Miami President Gregory Crawford said, “Inclusion on campus and in society makes us stronger, better and more powerful. Miami’s opportunity to host the National Civil Rights Conference will create more knowledge, more awareness and more time for people from various backgrounds to hear and understand each other.”

The two-day conference provides a wide range of topics related to the conference theme, “Rise, Advocate, Educate and Cooperate: The Challenge of Change.”  Registration for the conference is available online.

The community is invited

Pre-conference activities include the 57th Commemorative Service for James Chaney, Andrew Goodman and Michael Schwerner. The public is invited to join the live-streamed event from 4-6 p.m. Eastern Time on Sunday, June 20. The public is invited to log in to view the service which is being held in Philadelphia, Mississippi. The public may also view the live-stream in the Taylor Auditorium located in the Farmer School of Business on Miami's campus. The three men were volunteers trained at Freedom Summer. They were murdered in Mississippi soon after leaving Oxford.
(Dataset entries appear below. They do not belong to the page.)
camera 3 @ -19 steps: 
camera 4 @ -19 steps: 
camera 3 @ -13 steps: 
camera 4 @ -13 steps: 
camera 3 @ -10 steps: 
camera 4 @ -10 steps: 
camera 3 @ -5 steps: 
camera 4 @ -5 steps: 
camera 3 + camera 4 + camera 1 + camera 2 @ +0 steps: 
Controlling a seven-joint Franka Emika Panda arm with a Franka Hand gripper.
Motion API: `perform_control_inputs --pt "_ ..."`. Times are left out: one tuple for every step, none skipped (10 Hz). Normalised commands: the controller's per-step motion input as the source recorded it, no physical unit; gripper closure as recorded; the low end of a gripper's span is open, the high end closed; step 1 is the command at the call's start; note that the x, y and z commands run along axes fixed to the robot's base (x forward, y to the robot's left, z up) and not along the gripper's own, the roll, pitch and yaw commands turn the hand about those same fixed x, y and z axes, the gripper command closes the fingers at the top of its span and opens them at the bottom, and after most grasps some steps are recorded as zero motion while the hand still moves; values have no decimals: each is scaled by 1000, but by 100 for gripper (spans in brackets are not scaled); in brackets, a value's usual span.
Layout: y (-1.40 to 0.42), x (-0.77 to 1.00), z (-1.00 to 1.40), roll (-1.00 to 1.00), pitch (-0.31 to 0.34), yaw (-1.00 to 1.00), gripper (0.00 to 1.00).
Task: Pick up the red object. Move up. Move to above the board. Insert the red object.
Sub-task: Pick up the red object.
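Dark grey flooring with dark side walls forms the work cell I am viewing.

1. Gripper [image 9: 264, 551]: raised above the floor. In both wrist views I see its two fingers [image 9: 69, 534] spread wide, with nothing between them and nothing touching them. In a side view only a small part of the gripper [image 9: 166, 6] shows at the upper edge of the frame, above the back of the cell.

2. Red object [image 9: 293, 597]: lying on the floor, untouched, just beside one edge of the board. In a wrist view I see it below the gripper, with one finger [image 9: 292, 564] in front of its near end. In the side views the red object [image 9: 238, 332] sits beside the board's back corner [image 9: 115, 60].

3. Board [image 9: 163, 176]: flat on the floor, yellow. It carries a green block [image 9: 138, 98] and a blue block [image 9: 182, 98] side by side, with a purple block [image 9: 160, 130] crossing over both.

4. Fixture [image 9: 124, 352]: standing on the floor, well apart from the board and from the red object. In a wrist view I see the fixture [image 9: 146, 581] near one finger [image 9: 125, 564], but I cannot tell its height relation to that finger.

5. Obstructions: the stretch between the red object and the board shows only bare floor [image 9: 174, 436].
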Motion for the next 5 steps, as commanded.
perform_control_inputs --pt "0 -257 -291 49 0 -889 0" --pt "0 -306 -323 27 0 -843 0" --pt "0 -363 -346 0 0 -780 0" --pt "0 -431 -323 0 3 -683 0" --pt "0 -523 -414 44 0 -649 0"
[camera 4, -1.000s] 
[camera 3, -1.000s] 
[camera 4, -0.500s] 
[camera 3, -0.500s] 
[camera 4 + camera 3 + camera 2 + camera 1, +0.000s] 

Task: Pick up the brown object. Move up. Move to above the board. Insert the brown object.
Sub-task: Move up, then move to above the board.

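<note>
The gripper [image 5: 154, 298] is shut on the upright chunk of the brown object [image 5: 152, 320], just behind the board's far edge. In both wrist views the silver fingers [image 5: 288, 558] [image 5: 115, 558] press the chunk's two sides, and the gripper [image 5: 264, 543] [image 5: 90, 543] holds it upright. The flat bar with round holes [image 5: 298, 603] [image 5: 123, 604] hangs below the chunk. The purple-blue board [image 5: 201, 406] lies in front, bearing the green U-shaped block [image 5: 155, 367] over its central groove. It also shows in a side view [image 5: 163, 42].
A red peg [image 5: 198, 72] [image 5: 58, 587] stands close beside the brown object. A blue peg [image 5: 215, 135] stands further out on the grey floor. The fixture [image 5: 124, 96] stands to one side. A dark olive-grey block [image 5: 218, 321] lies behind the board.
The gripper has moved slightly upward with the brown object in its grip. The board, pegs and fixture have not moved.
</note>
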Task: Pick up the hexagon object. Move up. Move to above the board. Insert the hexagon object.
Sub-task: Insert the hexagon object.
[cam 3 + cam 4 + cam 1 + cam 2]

At 9 a.m. Monday, June 21, the public is invited to an unveiling ceremony of a historic marker in the Dr. Martin Luther King, Jr. Park. The marker describes the deaths of Henry Corbin (Jan. 14, 1892) and Simeon Garnet (Sept. 3, 1877), who were among more than 4,000 African Americans subjected to mob violence and lynching across the United States during the reconstruction period after the Civil War (1865-1950). Corbin and Garnet, both of Butler County, specifically Oxford, were among 15 people known to have died by racial terror lynching in Ohio. The marker is part of work led by Miami University’s Truth and Reconciliation Project, with support from Oxford City Council.

A community forum will be held at 7 p.m. Monday, June 21, discussing the training behind Freedom Summer.  The event will be held at the Oxford Presbyterian Church Seminary Building Community Room, 104 East Church Street, Oxford.

Ann Elizabeth Armstrong and Jacky Johnson, both of Miami University, will present “Training for Freedom: How Ordinary People in an Unusual Time and Unlikely Place Made Extraordinary History.”

The documentary, Training for Freedom captures the transformational story of how a group of idealistic white college students and their reluctant black activist teachers found their humanity and the common ground to work together to change the course of history.